Antarctic ice sheets
SYMPOSIUM TITLE: Vital Organs in the Earth System: What Is the Prognosis?
PRESENTATION TITLE: West Antarctic Ice Sheet: Waking the Sleeping Giant?
SYMPOSIUM DATE: 19 Feb 2006, 08.30-11.30 am
SYMPOSIUM ORGANISER: International Geosphere-Biosphere Programme, IGBP
The contribution that key regions of the Antarctic ice sheet are making to global sea-level rise is a cause for concern according to Director of British Antarctic Survey (BAS), Professor Chris Rapley. Speaking this week at the AAAS in St Louis he summarised the latest understanding from one of the frozen continents most remote and inhospitable corners.

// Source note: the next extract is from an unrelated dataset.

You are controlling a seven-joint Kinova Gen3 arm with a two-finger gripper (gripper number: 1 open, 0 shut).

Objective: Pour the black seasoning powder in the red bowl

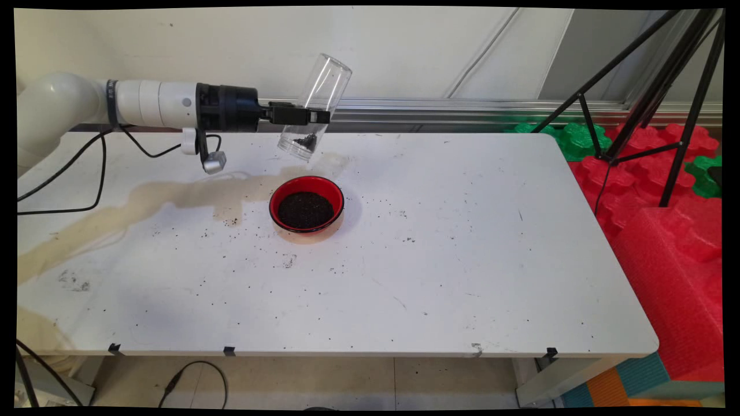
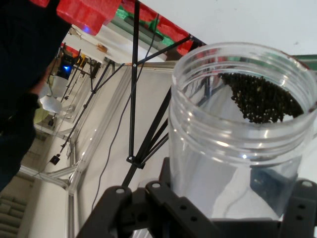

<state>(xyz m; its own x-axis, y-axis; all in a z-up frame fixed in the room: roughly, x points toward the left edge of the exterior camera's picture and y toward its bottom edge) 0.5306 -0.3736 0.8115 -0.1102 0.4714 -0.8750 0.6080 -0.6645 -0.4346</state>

Professor Rapley said, "Parts of the Antarctic ice sheet that rest on bedrock below sea level have begun to discharge ice fast enough to make a significant contribution to sea level rise. Understanding the reason for this change is urgent in order to be able to predict how much ice may ultimately be discharged and over what timescale. Current computer models do not include the effect of liquid water on ice sheet sliding and flow, and so provide only conservative estimates of future behaviour. Only five years ago, Antarctica was characterised as a slumbering giant in terms of climate change. I would argue that this is now an awakened giant and we should take notice."
In recent years glaciers in the Amundsen Sea sector of the West Antarctic ice sheet and two in East Antarctica have shown rapid thinning. Their common feature is that they all lie on rock well below sea level. The discharge in West Antarctica prompted scientists from BAS, US National Science Foundation and the University of Texas to embark on an airborne geophysical survey of the little visited area of the continent. Using two Twin Otter aircraft kitted out with a suite of survey instruments, the scientists collected data from the Pine Island and Thwaites glaciers and their catchments. These new results provide a quantum jump in our knowledge of the bed topography and internal layering of the ice sheet in the region, and will result in due course in much improved estimates of its future contribution to sea level worldwide.